Anyway I think it would be good to share my experience and all the valuable thoughts I have. Kind of like I’m doing now, but in a visual medium, because I am very camera-friendly.

Ted

I miss Lauren so much. Now the first shock is over, I know that of course she cannot be the Murderer. Not that she wouldn’t do it, but she couldn’t. She can’t go outside. How would she have got the traps? Laid them, without me knowing? No, it cannot be Lauren. She wrote her name on the list to upset me. She likes to do that.

She has to stay away for now, until I figure out what to do with her.

By the time bug-man day comes around again, I have lost pounds and pounds. I am shaky but I can walk down the street without staggering. That’s good. I have questions.

I start talking almost before he has closed the door.

‘I’ve started watching this new TV show,’ I say. ‘It’s really good.’

The bug man clears his throat. He pushes his glasses fussily up his nose. They are square with thick black frames, probably expensive. I wonder what his life is like, if he ever gets sick of hearing people talk about themselves all day.

‘As I’ve said before, if you want to spend our time talking about what you watched on television – it’s your hour. But—’

‘This show is about a girl,’ I say, ‘a teenager, who has these, well, these tendencies. What I mean is, she’s violent. She likes to hurt people and animals. She has a mother who loves her a lot, and the mother is always trying to protect her and stop her from killing.

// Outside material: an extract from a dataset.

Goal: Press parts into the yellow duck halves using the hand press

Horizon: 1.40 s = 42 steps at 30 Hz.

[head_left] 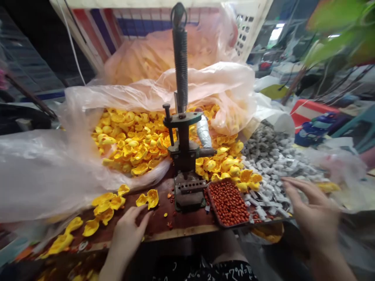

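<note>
On bench [156, 227] nr L hand [129, 229], glossy hollow yel. shells [104, 216]; grip apart, R hand [318, 214] likewise.

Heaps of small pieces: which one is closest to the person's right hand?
The grey-white heap, just beside the right hand; the red heap in its tray and the yellow heap lie farther left.

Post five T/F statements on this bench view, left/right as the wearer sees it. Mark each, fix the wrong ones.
1. Left grip is beside loose yellow shells. True.
2. Right grip is by the heap of small grey-white pieces. True.
3. Reddish-brown beads sit in a tray right of the spring-topped press. True.
4. The grey-white pieces lie left of the press. False: they lie to its right.
5. Right grip is on the press. False: it is well apart from it.
</note>
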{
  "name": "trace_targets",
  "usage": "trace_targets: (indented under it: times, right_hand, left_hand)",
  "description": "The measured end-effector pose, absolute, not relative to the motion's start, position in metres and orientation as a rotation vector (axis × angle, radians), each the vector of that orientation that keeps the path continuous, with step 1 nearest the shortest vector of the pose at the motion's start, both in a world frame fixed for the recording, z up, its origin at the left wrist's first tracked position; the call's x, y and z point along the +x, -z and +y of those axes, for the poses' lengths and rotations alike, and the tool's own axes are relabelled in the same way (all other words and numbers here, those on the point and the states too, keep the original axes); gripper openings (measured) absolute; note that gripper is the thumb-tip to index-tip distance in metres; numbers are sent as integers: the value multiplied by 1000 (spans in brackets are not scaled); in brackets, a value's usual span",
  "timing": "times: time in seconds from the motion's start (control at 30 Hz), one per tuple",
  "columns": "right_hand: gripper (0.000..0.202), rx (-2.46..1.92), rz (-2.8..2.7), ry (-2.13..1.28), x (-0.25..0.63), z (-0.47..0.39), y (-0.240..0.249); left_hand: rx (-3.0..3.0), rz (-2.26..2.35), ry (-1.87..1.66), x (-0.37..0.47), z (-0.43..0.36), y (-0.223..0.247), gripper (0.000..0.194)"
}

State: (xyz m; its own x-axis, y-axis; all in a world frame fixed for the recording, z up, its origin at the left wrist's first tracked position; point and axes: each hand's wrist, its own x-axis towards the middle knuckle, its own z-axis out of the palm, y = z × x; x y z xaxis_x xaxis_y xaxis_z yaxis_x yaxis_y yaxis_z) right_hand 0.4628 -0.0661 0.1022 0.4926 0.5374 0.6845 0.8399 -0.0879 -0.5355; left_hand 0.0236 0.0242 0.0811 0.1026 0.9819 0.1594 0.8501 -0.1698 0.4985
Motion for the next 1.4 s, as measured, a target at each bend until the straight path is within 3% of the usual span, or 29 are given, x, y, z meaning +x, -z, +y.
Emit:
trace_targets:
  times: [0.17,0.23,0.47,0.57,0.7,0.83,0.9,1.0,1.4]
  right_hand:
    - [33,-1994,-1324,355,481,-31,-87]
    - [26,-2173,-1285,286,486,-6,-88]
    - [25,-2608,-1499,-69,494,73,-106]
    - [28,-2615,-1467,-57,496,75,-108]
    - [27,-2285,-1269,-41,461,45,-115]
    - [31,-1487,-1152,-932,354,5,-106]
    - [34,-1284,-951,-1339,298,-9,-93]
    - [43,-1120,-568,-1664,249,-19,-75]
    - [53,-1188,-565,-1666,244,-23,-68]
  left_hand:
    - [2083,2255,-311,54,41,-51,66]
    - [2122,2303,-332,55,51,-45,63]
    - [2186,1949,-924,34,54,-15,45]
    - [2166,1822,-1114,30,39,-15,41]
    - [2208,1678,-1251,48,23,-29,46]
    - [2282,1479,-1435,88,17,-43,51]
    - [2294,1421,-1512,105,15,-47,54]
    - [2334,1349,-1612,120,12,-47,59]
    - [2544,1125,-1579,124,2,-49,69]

One day the mother injures her so that she can’t walk any more. I mean, it’s an accident, the mother doesn’t mean to do it, but the girl hates her for it. She thinks her mother did it on purpose. Which is very unfair, in my opinion. Anyway the girl has to live at home because of her disability. And she keeps trying to kill her mother. The mother spends her life trying to cover up her daughter’s violence, and protect her while hiding her true nature.’

‘Sounds complicated,’ the bug man says.

‘I was wondering – if this was happening in real life, could the mother do anything to make her daughter better? To stop her from being violent? Also, is it hereditary? I mean, did the mother make her angry? Or did it come from within?’

‘Nature or nurture? These are big questions. I think I need to know a little more about the situation,’ the bug man says. He’s watching me intently, now, with his round cricket eyes. I can almost see the antennae waving above his head.

‘Well, I don’t know anything else. The show only just started, OK?’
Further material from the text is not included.